Ao abordar o conceito de imparcialidade, André Mendonça declarou: “Imparcialidade é você olhar para as pessoas de modo igualitário, é considerar interesses envolvidos de forma equânime, é não privilegiar amigos, não perseguir inimigos”. Ele se comprometeu a buscar ser imparcial em sua atuação, compartilhando esse compromisso com os presentes.
O ministro atua como relator de processos que apuram irregularidades ligadas ao Banco Master e ao INSS no STF, em um contexto onde outros ministros da Corte, como Alexandre de Moraes e Dias Toffoli, enfrentam questionamentos sobre vínculos com o ex-controlador do banco, Daniel Vorcaro. Toffoli conduziu as investigações relacionadas ao caso até fevereiro de 2026.
A cerimônia contou com a presença de autoridades como o governador de São Paulo, Tarcísio de Freitas, e o prefeito da capital, Ricardo Nunes. Mendonça fez uma menção especial ao advogado-geral da União, Jorge Messias, expressando expectativa de vê-lo integrar o STF futuramente, dada a trajetória compartilhada na AGU.

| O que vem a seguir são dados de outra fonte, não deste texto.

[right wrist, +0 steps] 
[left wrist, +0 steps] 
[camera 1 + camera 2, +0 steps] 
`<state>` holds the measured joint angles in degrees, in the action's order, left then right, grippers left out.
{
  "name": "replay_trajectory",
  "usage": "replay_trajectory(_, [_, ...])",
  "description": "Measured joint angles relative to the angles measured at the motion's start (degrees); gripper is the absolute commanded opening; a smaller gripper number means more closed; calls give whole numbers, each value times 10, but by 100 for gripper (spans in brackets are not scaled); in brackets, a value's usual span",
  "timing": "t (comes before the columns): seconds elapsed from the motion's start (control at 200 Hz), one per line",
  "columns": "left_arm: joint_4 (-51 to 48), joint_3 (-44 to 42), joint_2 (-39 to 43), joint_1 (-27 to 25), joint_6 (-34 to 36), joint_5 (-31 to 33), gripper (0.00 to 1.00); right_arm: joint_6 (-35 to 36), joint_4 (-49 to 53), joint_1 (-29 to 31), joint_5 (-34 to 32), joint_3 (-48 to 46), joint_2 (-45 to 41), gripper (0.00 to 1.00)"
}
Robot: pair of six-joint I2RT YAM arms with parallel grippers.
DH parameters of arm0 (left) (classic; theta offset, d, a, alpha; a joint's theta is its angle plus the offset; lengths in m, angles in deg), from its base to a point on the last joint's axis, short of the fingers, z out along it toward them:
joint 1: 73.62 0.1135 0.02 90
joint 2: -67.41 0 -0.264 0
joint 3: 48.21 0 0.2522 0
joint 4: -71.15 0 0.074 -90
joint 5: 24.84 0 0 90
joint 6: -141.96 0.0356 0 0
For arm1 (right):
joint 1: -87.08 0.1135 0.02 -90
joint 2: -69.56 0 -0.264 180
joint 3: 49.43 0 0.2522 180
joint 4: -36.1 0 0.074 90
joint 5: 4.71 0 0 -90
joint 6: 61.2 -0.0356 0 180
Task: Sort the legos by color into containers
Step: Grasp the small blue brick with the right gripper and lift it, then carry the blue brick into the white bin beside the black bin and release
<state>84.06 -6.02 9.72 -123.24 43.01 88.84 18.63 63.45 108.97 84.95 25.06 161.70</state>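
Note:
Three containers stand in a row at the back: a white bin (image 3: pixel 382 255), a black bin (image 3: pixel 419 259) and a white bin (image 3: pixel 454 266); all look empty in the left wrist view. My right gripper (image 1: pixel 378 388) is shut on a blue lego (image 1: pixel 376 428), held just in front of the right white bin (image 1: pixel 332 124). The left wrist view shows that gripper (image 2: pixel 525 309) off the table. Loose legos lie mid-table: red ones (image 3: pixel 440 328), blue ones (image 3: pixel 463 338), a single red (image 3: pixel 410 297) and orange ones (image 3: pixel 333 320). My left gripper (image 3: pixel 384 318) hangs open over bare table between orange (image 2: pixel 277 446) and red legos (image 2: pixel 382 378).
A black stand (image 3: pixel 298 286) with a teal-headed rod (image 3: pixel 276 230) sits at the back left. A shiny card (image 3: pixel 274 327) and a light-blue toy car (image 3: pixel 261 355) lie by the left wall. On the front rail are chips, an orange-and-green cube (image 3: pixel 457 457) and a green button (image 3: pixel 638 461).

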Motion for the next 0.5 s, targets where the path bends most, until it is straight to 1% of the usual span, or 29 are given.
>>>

Tarcísio de Freitas destacou Mendonça como representante de segurança jurídica e elogiou sua postura discreta, enquanto Ricardo Nunes afirmou que os processos relatados pelo ministro estão em “mãos de alguém que a gente tem certeza que fará justiça”. A homenagem a Mendonça, a mais alta distinção da Alesp, foi proposta pelo deputado estadual Oseias de Madureira.